__Work item__. Line by line, retype the data exactly as it is given.

__Data to process__.
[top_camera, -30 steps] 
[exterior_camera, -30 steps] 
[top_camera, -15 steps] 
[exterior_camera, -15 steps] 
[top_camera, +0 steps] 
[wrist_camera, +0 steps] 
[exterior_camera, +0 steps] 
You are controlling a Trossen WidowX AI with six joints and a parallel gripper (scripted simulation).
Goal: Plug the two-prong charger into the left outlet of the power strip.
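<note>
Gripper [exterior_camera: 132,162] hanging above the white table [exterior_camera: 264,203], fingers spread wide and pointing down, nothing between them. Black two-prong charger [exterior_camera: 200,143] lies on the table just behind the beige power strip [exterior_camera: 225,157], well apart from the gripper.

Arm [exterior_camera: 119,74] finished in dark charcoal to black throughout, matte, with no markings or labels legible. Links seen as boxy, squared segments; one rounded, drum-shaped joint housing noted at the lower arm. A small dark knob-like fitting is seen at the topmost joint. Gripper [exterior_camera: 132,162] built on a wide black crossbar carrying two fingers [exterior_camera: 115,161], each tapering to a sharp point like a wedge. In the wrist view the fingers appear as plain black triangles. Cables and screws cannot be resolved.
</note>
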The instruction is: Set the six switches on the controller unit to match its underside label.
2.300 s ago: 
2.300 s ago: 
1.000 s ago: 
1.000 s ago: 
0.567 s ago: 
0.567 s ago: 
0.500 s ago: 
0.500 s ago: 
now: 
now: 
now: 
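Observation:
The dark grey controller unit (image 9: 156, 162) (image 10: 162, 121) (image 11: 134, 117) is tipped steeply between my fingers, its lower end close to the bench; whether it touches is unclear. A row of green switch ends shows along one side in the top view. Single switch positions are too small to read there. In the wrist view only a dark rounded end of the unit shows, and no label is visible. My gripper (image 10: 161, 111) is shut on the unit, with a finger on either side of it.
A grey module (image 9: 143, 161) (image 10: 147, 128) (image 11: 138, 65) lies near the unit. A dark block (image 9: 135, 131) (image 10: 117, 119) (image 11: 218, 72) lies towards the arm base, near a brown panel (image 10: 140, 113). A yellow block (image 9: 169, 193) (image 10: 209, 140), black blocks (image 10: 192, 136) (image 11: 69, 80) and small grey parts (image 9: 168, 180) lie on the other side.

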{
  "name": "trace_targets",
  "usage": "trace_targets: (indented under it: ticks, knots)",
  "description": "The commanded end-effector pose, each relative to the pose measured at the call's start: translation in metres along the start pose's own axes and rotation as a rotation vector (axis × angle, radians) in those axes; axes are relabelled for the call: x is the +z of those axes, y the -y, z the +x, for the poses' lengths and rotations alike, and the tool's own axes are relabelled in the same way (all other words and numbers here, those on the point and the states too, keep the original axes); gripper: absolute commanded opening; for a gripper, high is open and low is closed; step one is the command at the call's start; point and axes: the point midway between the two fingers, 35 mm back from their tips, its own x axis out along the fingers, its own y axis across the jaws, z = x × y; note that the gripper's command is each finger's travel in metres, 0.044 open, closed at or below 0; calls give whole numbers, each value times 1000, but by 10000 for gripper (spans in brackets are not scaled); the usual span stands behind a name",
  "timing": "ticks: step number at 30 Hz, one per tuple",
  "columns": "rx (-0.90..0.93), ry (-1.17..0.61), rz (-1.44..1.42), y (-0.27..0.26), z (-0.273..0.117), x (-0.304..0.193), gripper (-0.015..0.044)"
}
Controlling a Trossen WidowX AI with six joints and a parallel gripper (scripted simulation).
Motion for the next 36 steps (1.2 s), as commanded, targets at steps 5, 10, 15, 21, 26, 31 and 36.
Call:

__Exercise solution__.
[top_camera, -30 steps] 
[exterior_camera, -30 steps] 
[top_camera, -15 steps] 
[exterior_camera, -15 steps] 
[top_camera, +0 steps] 
[wrist_camera, +0 steps] 
[exterior_camera, +0 steps] 
You are controlling a Trossen WidowX AI with six joints and a parallel gripper (scripted simulation).
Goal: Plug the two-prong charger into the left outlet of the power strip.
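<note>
Gripper [exterior_camera: 132,162] hanging above the white table [exterior_camera: 264,203], fingers spread wide and pointing down, nothing between them. Black two-prong charger [exterior_camera: 200,143] lies on the table just behind the beige power strip [exterior_camera: 225,157], well apart from the gripper.

Arm [exterior_camera: 119,74] finished in dark charcoal to black throughout, matte, with no markings or labels legible. Links seen as boxy, squared segments; one rounded, drum-shaped joint housing noted at the lower arm. A small dark knob-like fitting is seen at the topmost joint. Gripper [exterior_camera: 132,162] built on a wide black crossbar carrying two fingers [exterior_camera: 115,161], each tapering to a sharp point like a wedge. In the wrist view the fingers appear as plain black triangles. Cables and screws cannot be resolved.
</note>
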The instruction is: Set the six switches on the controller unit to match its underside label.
2.300 s ago: 
2.300 s ago: 
1.000 s ago: 
1.000 s ago: 
0.567 s ago: 
0.567 s ago: 
0.500 s ago: 
0.500 s ago: 
now: 
now: 
now: 
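Observation:
The dark grey controller unit (image 9: 156, 162) (image 10: 162, 121) (image 11: 134, 117) is tipped steeply between my fingers, its lower end close to the bench; whether it touches is unclear. A row of green switch ends shows along one side in the top view. Single switch positions are too small to read there. In the wrist view only a dark rounded end of the unit shows, and no label is visible. My gripper (image 10: 161, 111) is shut on the unit, with a finger on either side of it.
A grey module (image 9: 143, 161) (image 10: 147, 128) (image 11: 138, 65) lies near the unit. A dark block (image 9: 135, 131) (image 10: 117, 119) (image 11: 218, 72) lies towards the arm base, near a brown panel (image 10: 140, 113). A yellow block (image 9: 169, 193) (image 10: 209, 140), black blocks (image 10: 192, 136) (image 11: 69, 80) and small grey parts (image 9: 168, 180) lie on the other side.
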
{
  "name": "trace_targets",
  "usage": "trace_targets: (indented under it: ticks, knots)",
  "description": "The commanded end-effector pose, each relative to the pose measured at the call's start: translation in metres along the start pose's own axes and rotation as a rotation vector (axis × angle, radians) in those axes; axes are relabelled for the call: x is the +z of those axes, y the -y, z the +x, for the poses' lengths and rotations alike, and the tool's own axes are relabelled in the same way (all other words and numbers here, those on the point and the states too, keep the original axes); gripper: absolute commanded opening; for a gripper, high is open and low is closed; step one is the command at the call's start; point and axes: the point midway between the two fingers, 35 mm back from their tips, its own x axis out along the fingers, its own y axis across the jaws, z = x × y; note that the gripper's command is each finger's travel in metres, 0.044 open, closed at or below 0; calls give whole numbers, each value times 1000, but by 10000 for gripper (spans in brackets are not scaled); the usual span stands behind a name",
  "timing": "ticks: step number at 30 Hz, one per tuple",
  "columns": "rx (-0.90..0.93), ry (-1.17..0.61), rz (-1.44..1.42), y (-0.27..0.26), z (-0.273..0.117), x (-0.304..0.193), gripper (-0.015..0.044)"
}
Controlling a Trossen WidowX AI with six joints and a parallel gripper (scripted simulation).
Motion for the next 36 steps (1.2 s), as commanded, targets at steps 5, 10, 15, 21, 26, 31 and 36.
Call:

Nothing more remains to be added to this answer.